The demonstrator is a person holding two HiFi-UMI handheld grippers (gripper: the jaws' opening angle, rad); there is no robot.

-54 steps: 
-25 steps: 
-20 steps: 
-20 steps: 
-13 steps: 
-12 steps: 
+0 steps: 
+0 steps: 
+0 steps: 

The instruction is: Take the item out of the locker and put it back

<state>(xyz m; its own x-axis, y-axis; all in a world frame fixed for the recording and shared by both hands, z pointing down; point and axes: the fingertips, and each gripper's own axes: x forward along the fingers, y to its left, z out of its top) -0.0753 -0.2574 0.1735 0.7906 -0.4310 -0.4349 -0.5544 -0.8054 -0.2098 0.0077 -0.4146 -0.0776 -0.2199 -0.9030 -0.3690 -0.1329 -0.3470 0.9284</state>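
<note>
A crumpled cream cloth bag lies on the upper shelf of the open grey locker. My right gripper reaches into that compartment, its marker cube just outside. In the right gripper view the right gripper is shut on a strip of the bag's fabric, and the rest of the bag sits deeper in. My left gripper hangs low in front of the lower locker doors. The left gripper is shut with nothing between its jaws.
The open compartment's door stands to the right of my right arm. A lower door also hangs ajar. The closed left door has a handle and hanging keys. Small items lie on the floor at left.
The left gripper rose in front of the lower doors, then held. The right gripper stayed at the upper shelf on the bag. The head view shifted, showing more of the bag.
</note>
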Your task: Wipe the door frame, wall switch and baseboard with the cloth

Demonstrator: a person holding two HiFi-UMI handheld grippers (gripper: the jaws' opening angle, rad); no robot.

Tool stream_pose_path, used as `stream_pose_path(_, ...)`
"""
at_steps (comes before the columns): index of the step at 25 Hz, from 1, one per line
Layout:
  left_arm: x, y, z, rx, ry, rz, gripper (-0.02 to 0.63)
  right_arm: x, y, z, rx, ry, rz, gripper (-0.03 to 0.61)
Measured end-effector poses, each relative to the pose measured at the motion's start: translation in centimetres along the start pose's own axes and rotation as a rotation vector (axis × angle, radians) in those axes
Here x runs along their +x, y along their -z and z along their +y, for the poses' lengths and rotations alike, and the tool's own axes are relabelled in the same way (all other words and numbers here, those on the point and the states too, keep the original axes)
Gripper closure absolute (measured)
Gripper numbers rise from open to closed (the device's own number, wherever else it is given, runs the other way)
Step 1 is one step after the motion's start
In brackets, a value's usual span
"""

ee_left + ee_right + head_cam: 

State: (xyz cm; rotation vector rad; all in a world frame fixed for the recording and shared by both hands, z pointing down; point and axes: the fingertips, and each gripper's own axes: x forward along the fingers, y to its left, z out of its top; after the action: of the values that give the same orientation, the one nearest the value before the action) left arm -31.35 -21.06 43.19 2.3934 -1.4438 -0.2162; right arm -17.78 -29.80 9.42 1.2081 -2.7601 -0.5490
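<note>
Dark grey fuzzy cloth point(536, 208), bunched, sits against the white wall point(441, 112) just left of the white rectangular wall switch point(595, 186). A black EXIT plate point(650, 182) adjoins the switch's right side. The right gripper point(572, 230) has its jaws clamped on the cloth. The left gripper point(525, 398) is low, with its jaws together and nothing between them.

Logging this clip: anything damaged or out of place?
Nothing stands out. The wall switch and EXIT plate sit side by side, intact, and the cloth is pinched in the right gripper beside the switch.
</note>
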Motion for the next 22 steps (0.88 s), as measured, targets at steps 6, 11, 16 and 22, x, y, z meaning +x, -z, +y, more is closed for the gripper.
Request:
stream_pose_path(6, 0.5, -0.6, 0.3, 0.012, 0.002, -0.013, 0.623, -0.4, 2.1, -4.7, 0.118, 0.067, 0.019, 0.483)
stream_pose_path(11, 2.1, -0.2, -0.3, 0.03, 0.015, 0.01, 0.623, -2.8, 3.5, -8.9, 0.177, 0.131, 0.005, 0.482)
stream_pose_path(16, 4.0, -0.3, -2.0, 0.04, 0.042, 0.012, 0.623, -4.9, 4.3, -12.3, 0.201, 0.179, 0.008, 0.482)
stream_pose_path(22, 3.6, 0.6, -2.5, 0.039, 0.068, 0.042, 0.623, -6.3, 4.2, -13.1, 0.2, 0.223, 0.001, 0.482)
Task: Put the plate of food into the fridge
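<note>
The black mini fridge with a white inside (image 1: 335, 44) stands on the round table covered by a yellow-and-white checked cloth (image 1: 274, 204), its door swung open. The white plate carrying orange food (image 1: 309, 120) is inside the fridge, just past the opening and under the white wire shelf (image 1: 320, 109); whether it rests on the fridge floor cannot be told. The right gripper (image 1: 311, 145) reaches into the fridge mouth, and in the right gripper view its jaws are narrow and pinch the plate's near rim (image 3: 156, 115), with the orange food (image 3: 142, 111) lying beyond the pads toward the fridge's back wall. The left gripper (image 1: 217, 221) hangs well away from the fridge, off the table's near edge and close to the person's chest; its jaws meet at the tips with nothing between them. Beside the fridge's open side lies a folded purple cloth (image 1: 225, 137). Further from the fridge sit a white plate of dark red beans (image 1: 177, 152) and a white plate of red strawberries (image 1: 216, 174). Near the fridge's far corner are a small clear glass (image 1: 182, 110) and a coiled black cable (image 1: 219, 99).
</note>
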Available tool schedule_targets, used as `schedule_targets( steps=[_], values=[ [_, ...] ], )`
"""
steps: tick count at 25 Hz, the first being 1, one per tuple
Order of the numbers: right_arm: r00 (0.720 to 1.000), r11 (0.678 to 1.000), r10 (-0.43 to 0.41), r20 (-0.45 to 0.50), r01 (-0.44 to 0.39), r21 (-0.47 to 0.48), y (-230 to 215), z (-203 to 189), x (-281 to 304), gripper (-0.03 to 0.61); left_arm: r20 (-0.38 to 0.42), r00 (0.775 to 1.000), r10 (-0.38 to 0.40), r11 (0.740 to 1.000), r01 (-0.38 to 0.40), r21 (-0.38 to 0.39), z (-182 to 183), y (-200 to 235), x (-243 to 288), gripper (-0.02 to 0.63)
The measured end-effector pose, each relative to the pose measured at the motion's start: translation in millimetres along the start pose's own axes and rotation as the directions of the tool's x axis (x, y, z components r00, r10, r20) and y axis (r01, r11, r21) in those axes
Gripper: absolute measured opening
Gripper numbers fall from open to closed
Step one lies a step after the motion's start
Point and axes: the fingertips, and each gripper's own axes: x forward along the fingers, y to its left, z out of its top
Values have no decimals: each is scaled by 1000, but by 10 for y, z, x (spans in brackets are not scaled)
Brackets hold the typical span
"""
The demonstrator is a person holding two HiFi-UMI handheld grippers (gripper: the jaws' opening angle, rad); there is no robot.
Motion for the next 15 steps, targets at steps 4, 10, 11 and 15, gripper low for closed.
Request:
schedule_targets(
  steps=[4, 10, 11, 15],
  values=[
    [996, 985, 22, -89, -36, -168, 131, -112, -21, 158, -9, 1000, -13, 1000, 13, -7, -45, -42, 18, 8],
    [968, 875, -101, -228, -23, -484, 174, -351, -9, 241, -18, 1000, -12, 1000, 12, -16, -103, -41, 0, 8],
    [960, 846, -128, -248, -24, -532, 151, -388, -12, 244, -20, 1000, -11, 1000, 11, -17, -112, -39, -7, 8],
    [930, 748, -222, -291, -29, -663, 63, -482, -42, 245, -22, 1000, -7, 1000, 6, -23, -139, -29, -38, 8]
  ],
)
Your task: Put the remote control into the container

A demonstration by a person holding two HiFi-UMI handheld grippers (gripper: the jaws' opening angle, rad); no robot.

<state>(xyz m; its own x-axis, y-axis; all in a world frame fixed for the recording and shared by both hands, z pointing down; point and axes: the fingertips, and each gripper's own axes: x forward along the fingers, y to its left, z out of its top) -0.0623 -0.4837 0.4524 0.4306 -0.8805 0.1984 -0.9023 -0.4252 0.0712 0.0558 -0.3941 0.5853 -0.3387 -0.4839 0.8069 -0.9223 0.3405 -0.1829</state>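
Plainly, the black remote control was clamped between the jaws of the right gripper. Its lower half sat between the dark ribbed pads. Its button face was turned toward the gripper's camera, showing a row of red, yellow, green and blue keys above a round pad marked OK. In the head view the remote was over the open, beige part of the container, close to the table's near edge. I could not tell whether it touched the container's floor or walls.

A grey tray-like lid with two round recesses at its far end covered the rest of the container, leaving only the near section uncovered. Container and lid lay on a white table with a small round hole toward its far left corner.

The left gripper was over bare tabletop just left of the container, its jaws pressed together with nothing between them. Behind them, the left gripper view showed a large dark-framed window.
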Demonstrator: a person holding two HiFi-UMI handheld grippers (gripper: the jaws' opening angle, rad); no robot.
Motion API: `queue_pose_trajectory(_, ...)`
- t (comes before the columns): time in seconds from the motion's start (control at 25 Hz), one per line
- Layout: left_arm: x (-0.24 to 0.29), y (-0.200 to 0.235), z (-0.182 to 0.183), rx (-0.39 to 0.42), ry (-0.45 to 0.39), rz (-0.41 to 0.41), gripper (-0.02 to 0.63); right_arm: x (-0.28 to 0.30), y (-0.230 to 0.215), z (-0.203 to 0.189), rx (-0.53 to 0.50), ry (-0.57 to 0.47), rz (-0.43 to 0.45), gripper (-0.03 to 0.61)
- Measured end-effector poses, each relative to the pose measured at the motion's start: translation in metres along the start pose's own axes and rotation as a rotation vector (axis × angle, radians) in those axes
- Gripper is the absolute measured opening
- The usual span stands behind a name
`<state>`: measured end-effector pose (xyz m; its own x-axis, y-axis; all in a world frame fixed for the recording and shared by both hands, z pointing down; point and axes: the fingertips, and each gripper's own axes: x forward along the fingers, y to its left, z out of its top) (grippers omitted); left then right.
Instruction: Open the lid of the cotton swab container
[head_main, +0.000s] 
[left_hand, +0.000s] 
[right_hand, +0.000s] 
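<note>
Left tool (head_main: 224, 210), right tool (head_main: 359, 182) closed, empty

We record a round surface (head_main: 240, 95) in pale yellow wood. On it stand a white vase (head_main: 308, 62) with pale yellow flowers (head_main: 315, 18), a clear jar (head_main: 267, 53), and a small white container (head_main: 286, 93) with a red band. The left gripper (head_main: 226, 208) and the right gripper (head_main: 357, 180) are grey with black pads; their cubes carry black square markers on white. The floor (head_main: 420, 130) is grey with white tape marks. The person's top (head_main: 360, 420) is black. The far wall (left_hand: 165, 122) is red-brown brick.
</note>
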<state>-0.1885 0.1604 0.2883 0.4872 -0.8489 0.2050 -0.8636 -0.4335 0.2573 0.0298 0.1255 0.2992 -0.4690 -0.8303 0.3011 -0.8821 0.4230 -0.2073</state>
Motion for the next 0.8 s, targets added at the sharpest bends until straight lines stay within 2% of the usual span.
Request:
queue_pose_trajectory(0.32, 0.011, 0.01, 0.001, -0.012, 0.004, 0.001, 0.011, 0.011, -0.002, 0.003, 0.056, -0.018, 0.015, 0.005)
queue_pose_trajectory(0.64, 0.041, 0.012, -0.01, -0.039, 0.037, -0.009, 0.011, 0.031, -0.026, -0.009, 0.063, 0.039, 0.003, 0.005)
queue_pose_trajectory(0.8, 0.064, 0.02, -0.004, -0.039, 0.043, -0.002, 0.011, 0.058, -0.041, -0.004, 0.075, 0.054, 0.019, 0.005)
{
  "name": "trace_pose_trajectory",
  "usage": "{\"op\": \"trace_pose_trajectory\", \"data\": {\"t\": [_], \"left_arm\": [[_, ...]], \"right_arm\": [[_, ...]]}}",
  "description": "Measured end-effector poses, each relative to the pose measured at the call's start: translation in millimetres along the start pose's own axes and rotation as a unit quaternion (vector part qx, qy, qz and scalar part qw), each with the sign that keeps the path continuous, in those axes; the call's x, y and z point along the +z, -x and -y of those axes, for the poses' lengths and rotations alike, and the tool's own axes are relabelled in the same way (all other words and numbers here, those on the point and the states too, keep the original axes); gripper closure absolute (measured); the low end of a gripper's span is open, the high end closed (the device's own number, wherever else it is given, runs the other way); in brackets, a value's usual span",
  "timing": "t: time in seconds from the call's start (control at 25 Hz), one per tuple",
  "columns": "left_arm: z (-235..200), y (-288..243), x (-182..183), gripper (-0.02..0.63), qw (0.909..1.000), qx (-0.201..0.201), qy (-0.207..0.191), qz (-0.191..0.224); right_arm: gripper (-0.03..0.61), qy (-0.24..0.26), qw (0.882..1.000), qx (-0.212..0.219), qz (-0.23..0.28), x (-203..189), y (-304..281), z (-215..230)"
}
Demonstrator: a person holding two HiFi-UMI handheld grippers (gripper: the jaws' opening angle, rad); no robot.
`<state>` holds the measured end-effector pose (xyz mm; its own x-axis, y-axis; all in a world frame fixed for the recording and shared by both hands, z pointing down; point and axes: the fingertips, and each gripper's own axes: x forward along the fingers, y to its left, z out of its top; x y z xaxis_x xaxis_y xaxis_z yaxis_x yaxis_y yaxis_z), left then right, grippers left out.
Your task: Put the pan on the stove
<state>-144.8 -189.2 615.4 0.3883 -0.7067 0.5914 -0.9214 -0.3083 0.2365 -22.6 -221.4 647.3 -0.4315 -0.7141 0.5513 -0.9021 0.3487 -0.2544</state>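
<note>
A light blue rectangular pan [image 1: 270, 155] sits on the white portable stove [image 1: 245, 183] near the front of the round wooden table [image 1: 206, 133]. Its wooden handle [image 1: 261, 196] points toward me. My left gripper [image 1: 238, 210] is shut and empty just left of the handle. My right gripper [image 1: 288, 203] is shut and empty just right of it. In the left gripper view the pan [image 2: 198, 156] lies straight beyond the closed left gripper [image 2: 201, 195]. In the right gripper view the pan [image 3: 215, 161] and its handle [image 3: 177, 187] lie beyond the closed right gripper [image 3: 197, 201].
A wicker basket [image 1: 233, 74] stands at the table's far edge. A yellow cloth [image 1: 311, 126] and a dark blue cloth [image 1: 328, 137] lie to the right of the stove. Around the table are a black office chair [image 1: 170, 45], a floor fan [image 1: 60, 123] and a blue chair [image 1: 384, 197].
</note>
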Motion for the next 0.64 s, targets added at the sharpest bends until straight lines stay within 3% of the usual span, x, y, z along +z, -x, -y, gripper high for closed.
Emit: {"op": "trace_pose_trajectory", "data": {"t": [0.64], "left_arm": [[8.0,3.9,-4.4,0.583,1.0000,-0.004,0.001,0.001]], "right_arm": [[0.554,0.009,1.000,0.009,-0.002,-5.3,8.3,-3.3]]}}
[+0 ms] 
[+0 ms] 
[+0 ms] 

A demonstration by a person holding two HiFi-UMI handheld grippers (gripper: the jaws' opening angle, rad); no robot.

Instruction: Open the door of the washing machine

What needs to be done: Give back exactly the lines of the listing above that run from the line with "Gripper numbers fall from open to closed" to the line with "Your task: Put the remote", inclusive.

Worked solution:
Gripper numbers fall from open to closed
Step one lies a step after the motion's start
Point and axes: the fingertips, and each gripper's own axes: x forward along the fingers, y to its left, z out of its top
Values have no decimals: each is scaled by 1000, but by 10 for y, z, x (spans in brackets are not scaled)
Brackets hold the typical span
"""
The demonstrator is a person holding two HiFi-UMI handheld grippers (gripper: the jaws' opening angle, rad); there is no robot.
Motion for the next 15 steps, targets at steps 4, 10, 11 and 15, gripper low for closed.
Request:
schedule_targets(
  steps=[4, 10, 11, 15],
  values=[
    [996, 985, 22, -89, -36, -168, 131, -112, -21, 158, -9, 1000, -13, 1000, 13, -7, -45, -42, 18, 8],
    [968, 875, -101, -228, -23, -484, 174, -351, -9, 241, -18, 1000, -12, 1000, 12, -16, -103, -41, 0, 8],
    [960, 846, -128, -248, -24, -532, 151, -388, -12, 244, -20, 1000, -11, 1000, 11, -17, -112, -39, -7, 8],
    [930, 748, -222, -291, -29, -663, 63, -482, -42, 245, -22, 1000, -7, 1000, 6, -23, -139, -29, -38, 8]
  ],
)
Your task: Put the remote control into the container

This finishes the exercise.